## Initial Stage
### Importing Libraries and setting constraint values

In [0]:
import numpy as np
import pandas as pd
import math
import re
import json
import pprint
import sys
from operator import itemgetter
from copy import deepcopy
import random
from collections import defaultdict

#constants
MIN_PROB = 1.0e-12

#input
base = "/content/drive/My Drive/"
lang_a = "en" 
infile_a = base + "e.txt"
lang_b = "du"
infile_b = base + "d.txt"

### Loading Data saved in Google Drive

In [7]:
from google.colab import drive
drive.mount('/content/drive')

### Loading Data and Preprocessing
### The corpus data is loaded. It is preprocessed by removing punctuations and normalizing the sentences. The list of pair of Dutch and English sentences is made and a sample from the list is returned as the output.

In [0]:
#generating corpus which is a vector of dictionaries where each dictionary has a sentence from src language 
#and its corresponding translation in trg (target) language 

def get_corpus(lang_a, infile_a, lang_b, infile_b, sentence_size = None):
    '''
    Load corpus from input file infile_a and infile_b
    '''
    corpus = []
    with open(infile_a, 'r', encoding="utf8") as a, open(infile_b, 'r', encoding="utf8") as b:
            while True:
                try:
                    a_sentence = (next(a)).lower()
                    b_sentence = (next(b)).lower()
                    if(sentence_size is not None and (len(a_sentence) > sentence_size or len(b_sentence) > sentence_size)):
                      continue
                    corpus.append({ 
                        lang_a : a_sentence.rstrip(),
                        lang_b : b_sentence.rstrip()
                        })
                except StopIteration:
                    break
    return corpus

#removes punctuations from the given sentence

def to_normalized_sentence(sentence):
  return re.sub(r"[^\w\d'\s]+",'', sentence)

#preprocess corpus

def preprocess_corpus(corpus):
  p_corpus = []
  for pair in corpus:
    a_sen = to_normalized_sentence(pair[lang_a])
    b_sen = to_normalized_sentence(pair[lang_b])
    if(a_sen == '' or b_sen == ''):
      continue
    p_pair = {lang_a : a_sen,
              lang_b : b_sen
              }
    p_corpus.append(p_pair)
  return p_corpus

#generates random sample from the passed corpus

def get_sample(input, size, seed):
  random.seed(seed)
  return random.sample(input, size)

### Function call for preprocessing the loaded corpus

In [6]:
corpus_original = get_corpus(lang_a, infile_a, lang_b, infile_b)
##print(len(corpus_original))
corpus = get_sample(corpus_original, 2, 2)
##print(len(corpus))
p_corpus = preprocess_corpus(corpus)

## Training Phase

### Initialising vocabulary for source and target language, and setting initial uniform probabilities for target vocabulary.

In [0]:
#initialises the vocabulary sets for src and trg language

def init_vocab(corpus, src_vocab, trg_vocab):
        for sentence in corpus:
            trg_vocab.update(sentence[lang_a].split())
            src_vocab.update(sentence[lang_b].split())
        # Add the NULL token
        src_vocab.add(None)
        src_vocab.add(None)

#intialises the translation table probabilties and sets it to 1/(no. of unique words in trg language vocabulary)

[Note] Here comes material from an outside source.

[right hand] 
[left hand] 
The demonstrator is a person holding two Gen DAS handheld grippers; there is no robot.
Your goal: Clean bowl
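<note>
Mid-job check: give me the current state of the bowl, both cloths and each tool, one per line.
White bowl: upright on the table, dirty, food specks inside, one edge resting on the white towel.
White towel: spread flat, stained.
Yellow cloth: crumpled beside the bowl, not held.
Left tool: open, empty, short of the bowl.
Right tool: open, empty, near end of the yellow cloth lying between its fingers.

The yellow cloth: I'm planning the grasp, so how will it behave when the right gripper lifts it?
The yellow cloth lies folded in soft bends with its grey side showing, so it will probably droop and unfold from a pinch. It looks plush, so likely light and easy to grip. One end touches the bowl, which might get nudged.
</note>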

def set_initial_probabilities(corpus, translation_table):
        src_vocab = set()
        trg_vocab = set()
        init_vocab(corpus, src_vocab, trg_vocab)
        initial_prob = 1 / len(trg_vocab)

        for t in trg_vocab:
            translation_table[t] = defaultdict(lambda: initial_prob)

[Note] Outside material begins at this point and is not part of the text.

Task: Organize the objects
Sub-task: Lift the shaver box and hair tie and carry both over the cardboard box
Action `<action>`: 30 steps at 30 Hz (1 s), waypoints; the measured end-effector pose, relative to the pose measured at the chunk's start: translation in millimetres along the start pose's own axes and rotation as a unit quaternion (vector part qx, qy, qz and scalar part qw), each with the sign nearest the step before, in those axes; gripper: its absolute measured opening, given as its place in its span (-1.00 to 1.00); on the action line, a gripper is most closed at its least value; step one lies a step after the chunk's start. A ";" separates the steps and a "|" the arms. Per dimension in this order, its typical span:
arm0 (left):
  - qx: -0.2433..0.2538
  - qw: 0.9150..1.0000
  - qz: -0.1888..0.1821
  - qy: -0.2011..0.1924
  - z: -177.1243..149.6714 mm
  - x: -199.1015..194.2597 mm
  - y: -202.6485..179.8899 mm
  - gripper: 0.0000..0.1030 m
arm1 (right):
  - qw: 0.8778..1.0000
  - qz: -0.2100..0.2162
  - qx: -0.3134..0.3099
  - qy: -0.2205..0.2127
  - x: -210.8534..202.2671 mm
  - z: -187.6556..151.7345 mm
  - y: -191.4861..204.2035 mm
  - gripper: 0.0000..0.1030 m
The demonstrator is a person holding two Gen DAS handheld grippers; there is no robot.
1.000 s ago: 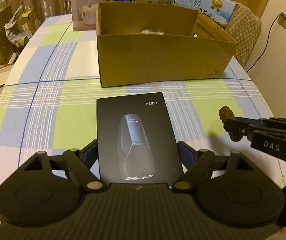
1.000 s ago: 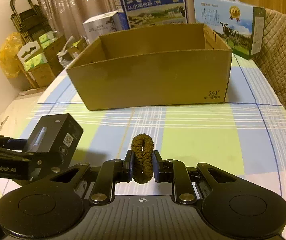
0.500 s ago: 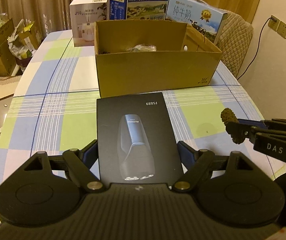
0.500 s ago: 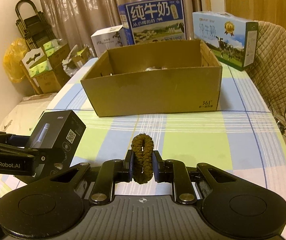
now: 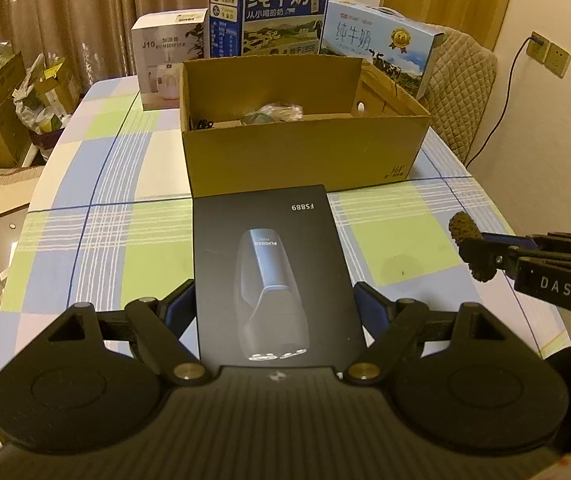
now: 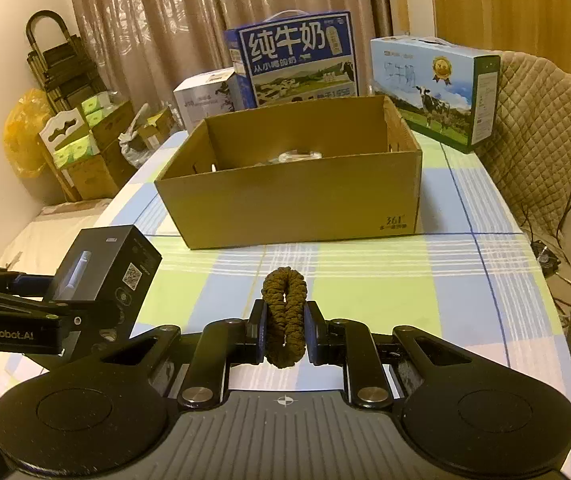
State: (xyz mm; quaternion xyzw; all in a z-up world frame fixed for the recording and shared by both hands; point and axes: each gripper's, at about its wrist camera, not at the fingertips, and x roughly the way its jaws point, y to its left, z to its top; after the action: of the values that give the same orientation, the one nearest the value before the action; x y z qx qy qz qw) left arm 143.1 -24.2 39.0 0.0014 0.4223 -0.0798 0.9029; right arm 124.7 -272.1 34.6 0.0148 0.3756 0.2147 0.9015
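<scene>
The left tongs (image 5: 273,312) are clamped on the sides of a black shaver box (image 5: 269,264), held above the checked table (image 5: 125,248) in front of the open cardboard box (image 5: 301,152). The right tongs (image 6: 285,330) are closed on a brown braided hair tie (image 6: 284,304), also held above the table, near the cardboard box.

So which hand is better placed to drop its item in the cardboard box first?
Probably left: its tongs hold the black box straight before the cardboard box. Right tongs, holding the brown scrunchie, look similarly placed.
</scene>
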 end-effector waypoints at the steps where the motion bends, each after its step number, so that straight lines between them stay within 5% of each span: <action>1: 0.001 1.000 -0.001 -0.001 1.1 0.6 -0.6 0.54 | 1.000 -0.001 0.000 -0.001 -0.6 1.2 -0.8 -0.69; 30: 0.032 0.999 -0.013 -0.009 49.7 32.5 -7.3 0.54 | 0.999 -0.009 -0.033 -0.016 22.7 60.1 -16.7 -0.69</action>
State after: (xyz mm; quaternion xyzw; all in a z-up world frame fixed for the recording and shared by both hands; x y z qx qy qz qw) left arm 200.5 -39.5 46.7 0.0242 0.4116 -0.1046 0.9050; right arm 186.3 -270.1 59.4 -0.0147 0.3542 0.2180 0.9093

### Implementing the EM algorithm and defining training function which returns the translation table.

In [0]:
#EM maximization step - updates probabilities with maximum likelihood estimate

def max_lex_transl_probab(counts, translation_table):
      for t, src_words in counts["t_given_s"].items():
          for s in src_words:
              estimate = counts["t_given_s"][t][s] / counts["any_t_given_s"][s]
              translation_table[t][s] = max(estimate, MIN_PROB)

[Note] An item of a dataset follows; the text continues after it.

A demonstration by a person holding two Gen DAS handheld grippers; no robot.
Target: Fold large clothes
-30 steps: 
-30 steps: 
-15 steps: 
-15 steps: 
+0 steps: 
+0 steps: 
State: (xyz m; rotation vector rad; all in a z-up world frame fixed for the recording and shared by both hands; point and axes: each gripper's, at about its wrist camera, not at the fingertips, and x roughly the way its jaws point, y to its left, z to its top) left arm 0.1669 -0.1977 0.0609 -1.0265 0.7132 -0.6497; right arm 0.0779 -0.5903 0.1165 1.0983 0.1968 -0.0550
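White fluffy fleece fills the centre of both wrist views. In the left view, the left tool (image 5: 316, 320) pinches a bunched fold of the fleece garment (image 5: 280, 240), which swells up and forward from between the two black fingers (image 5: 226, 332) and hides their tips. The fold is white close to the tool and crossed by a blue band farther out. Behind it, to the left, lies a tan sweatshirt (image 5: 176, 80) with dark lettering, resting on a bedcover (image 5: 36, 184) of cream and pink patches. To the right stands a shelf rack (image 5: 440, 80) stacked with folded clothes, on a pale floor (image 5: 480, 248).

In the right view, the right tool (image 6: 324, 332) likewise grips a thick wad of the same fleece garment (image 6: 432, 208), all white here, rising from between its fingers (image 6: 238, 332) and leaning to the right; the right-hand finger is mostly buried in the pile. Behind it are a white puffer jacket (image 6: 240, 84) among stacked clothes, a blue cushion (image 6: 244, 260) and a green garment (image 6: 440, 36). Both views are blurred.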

def maximize_lexical_translation_probabilities_innovate(counts, translation_table, n, corpus):
      src_vocab = set()
      for sentence in corpus:
        src_vocab.update(sentence[lang_b].split())
      for t, src_words in counts["t_given_s"].items():
          for s in src_words:
              estimate = (counts["t_given_s"][t][s] +n)/ (counts["any_t_given_s"][s]+len(src_vocab)*n)
              translation_table[t][s] = max(estimate, MIN_PROB)              

#recomputes translation probababilites i.e. probability of translation of a word in src vocabulary into every word in trg vocabulary 

def train_iter_helper(corpus, translation_table):
        counts = {}
        counts["t_given_s"] = defaultdict(lambda: defaultdict(lambda: 0.0))
        counts["any_t_given_s"] = defaultdict(lambda: 0.0)
        for aligned_sentence in corpus:
            trg_sentence = (aligned_sentence[lang_a]).split()
            src_sentence = (aligned_sentence[lang_b]).split()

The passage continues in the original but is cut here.